=== Begin Enclosure ===

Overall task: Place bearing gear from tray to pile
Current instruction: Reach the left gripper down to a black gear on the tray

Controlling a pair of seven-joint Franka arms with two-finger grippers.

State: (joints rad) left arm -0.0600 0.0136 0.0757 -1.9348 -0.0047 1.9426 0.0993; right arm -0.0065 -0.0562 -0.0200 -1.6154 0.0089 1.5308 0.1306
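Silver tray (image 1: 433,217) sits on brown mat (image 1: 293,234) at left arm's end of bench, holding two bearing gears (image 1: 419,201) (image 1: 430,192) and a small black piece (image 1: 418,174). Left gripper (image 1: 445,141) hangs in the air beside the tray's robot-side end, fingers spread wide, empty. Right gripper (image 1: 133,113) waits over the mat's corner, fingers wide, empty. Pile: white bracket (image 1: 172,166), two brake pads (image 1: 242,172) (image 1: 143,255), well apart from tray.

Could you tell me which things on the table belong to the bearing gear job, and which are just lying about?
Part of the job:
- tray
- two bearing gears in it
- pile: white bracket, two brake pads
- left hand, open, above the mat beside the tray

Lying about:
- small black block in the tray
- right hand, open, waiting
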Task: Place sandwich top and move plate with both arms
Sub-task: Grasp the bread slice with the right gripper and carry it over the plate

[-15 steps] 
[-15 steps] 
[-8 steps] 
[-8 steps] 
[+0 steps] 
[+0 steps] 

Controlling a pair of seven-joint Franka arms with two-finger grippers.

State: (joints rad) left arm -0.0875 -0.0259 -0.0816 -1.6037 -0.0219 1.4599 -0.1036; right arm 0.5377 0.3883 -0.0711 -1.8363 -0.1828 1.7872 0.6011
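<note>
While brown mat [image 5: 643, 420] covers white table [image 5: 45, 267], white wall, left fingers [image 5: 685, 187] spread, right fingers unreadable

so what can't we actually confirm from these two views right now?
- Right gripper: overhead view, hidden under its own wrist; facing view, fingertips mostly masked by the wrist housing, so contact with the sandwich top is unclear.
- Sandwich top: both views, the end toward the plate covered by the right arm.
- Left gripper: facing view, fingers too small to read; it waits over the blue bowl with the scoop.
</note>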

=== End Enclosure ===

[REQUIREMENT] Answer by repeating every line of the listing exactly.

[RESPONSE BOX]
Overall task: Place bearing gear from tray to pile
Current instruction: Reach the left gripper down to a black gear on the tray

Controlling a pair of seven-joint Franka arms with two-finger grippers.

State: (joints rad) left arm -0.0600 0.0136 0.0757 -1.9348 -0.0047 1.9426 0.0993; right arm -0.0065 -0.0562 -0.0200 -1.6154 0.0089 1.5308 0.1306
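Silver tray (image 1: 433,217) sits on brown mat (image 1: 293,234) at left arm's end of bench, holding two bearing gears (image 1: 419,201) (image 1: 430,192) and a small black piece (image 1: 418,174). Left gripper (image 1: 445,141) hangs in the air beside the tray's robot-side end, fingers spread wide, empty. Right gripper (image 1: 133,113) waits over the mat's corner, fingers wide, empty. Pile: white bracket (image 1: 172,166), two brake pads (image 1: 242,172) (image 1: 143,255), well apart from tray.

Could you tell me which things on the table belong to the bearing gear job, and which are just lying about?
Part of the job:
- tray
- two bearing gears in it
- pile: white bracket, two brake pads
- left hand, open, above the mat beside the tray

Lying about:
- small black block in the tray
- right hand, open, waiting
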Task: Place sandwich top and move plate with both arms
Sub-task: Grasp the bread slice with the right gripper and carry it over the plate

[-15 steps] 
[-15 steps] 
[-8 steps] 
[-8 steps] 
[+0 steps] 
[+0 steps] 

Controlling a pair of seven-joint Franka arms with two-finger grippers.

State: (joints rad) left arm -0.0875 -0.0259 -0.0816 -1.6037 -0.0219 1.4599 -0.1036; right arm 0.5377 0.3883 -0.0711 -1.8363 -0.1828 1.7872 0.6011
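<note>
While brown mat [image 5: 643, 420] covers white table [image 5: 45, 267], white wall, left fingers [image 5: 685, 187] spread, right fingers unreadable

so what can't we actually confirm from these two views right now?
- Right gripper: overhead view, hidden under its own wrist; facing view, fingertips mostly masked by the wrist housing, so contact with the sandwich top is unclear.
- Sandwich top: both views, the end toward the plate covered by the right arm.
- Left gripper: facing view, fingers too small to read; it waits over the blue bowl with the scoop.
</note>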

The exercise has been completed in full.